À Moncton, les habitants sont tantôt impatients, tantôt indifférents face à l’entrée en vigueur de la loi le 17 octobre prochain. Définitivement adopté par le Sénat canadien le 19 juin 2018, ce texte est l’aboutissement d’une longue procédure. « Le débat s’est un peu éternisé du fait de la question de la culture personnelle », explique Jean-Denis Fréchette. Le gouvernement fédéral autorise les familles à cultiver quatre plants par foyer, mais des provinces comme le Québec et le Manitoba continuent de s’y opposer. « Ça pose la question de la sécurité des enfants, qui importe beaucoup au gouvernement. » Et bien sûr, celle des bénéfices perdus.

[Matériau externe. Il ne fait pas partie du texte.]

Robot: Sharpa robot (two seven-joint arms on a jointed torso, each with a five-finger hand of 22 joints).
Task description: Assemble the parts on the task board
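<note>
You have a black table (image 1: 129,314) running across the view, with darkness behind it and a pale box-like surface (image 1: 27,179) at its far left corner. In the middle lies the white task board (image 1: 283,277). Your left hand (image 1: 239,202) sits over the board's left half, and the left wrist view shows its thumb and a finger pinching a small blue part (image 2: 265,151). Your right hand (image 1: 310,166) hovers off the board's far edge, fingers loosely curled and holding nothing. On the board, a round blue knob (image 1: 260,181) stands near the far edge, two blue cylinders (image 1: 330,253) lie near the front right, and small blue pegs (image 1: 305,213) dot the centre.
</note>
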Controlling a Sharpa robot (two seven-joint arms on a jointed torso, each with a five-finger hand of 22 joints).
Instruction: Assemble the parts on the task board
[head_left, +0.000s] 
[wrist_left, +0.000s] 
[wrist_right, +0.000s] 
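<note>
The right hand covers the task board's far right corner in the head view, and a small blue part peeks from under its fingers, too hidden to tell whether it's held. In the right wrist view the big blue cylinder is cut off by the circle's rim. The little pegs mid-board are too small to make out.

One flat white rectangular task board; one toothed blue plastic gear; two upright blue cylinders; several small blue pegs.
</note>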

Chez OrganiGram, le compte à rebours rend Larry Rogers un peu nerveux. « On a encore pas mal de boulot », confie-t-il. Dans cette course aux profits, l’entreprise monctonienne possède un atout solide : un accord signé avec The Green Solution, l’un des plus importants producteurs de cannabis du Colorado. « Nous aurons accès à la totalité de leur expertise en matière de production, de commerce et de développement de produits », explique-t-il. Leur panoplie est impressionnante, et pour le moins originale : chocolats, bonbons en gélatine, caramels, thés, bières, sodas, savons et gommages… Tous sont à base de marijuana. Au Canada, l’offre risque d’être moins divertissante. « Le gouvernement a promis d’accorder l’autorisation de vendre des produits comestibles dans un an, mais je doute que l’on puisse fabriquer des bonbons, à cause des enfants. » OrganiGram a déjà prévu de décliner ses produits récréatifs en différentes marque : Edison Reserve pour une herbe « de haute qualité, aux fleurs taillées à la main », Edison pour sa gamme classique, Ankr Organics pour un cannabis biologique, et enfin Trailer Park Buds, une marque financièrement plus accessible, créée en partenariat avec une célèbre série télévisée canadienne et destinée aux « consommateurs plus jeunes, qui ne se prennent pas au sérieux ».
Au Canada, la production de cannabis n’a pourtant rien d’une affaire légère. Le site d’OrganiGram est surveillé sept jours sur sept, vingt-quatre heures sur vingt-quatre, par une équipe de gardiens et 750 caméras. Pour passer les centaines de portes qui cloisonnent l’entrepôt, un badge est nécessaire. Les produits finis sont entreposés dans une chambre forte aux parois épaisses de 70 centimètres. « C’est pire qu’une banque ! » s’amuse Marc-André. En termes d’argent brassé, probablement.
Tremble, bel érable ! Une autre feuille menace ta place sur les billets de banque canadiens.